Driving like a nutcase without raising suspicions sounds quite nice, although it sounds like BS3 tires had some very strange handling characteristics. In addition, Pirelli notes that 23 of the 26 BS3-equipped participants in the 1961 Monte Carlo rally finished — a fairly strong showing for the tire. Still, the remote possibility of tread detachment was one that lingered, and the tire’s patented nature meant that imitators didn’t really exist, preventing a wider audience from discovering the joyful weirdness of swappable treads.
In the end, the BS3 was rather short-lived, with production ending in 1964. However, the BS3 spawned a tire much closer to Giuseppe Lugli’s original concept, this time simply called the BS. It may have featured a name that didn’t translate well to English, but it soldiered on until advances in cars and tires consigned detachable treads to the dustbin of history. While we haven’t seen anything like the Pirelli BS3 in decades, it holds a very important place in tire history. Per Pirelli, lessons learned from the BS3 and the subsequent BS were put into practice with Pirelli’s first dedicated winter tire, the MS35.

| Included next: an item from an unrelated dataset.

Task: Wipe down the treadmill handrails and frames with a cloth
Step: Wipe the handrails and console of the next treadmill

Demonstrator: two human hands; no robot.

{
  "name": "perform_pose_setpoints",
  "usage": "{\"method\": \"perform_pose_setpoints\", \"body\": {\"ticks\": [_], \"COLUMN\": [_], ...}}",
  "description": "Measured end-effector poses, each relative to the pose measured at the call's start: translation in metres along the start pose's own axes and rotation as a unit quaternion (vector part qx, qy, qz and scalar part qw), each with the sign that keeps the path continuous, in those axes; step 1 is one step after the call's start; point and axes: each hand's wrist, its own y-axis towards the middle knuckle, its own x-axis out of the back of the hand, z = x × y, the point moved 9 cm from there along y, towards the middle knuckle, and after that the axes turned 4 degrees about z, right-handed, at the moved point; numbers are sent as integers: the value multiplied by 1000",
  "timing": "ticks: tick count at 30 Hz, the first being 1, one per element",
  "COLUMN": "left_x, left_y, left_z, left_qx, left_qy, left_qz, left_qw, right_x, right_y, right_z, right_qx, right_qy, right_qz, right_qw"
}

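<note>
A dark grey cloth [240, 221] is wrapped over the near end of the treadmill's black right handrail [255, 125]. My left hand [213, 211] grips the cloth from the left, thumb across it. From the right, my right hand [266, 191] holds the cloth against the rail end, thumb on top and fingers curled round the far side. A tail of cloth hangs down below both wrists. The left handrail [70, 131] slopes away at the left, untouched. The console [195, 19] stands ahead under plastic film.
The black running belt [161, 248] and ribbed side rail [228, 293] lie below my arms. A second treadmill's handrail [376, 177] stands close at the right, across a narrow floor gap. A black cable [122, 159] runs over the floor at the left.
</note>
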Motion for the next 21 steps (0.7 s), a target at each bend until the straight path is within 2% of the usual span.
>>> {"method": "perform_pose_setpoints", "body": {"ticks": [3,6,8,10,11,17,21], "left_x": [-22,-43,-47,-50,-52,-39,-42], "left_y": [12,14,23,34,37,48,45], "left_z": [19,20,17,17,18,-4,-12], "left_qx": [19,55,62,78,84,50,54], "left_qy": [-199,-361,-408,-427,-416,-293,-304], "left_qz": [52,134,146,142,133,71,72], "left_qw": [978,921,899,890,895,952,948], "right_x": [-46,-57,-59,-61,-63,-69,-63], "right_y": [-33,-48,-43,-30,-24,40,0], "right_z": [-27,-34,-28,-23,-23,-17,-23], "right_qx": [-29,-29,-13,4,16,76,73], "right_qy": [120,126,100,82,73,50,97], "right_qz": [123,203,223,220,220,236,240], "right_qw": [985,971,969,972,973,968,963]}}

Not only did Sandro Munari win the 1972 Monte Carlo Rally with a Lancia Fulvia shod with Pirelli MS35 winter tires, Pirelli kept developing winter tires, pushing them to places they’d never been before. Today, Pirelli makes Ice Zero winter tires for icy conditions, Scorpion winter tires for SUVs, and Sottozero winter tires for really fast stuff like the Lamborghini Huracan and the Porsche 911. It’s strange to think that in a way, the very peculiar Pirelli BS3 is partially responsible for being able to truly enjoy Lamborghinis in the snow. That’s not a bad legacy if you ask me.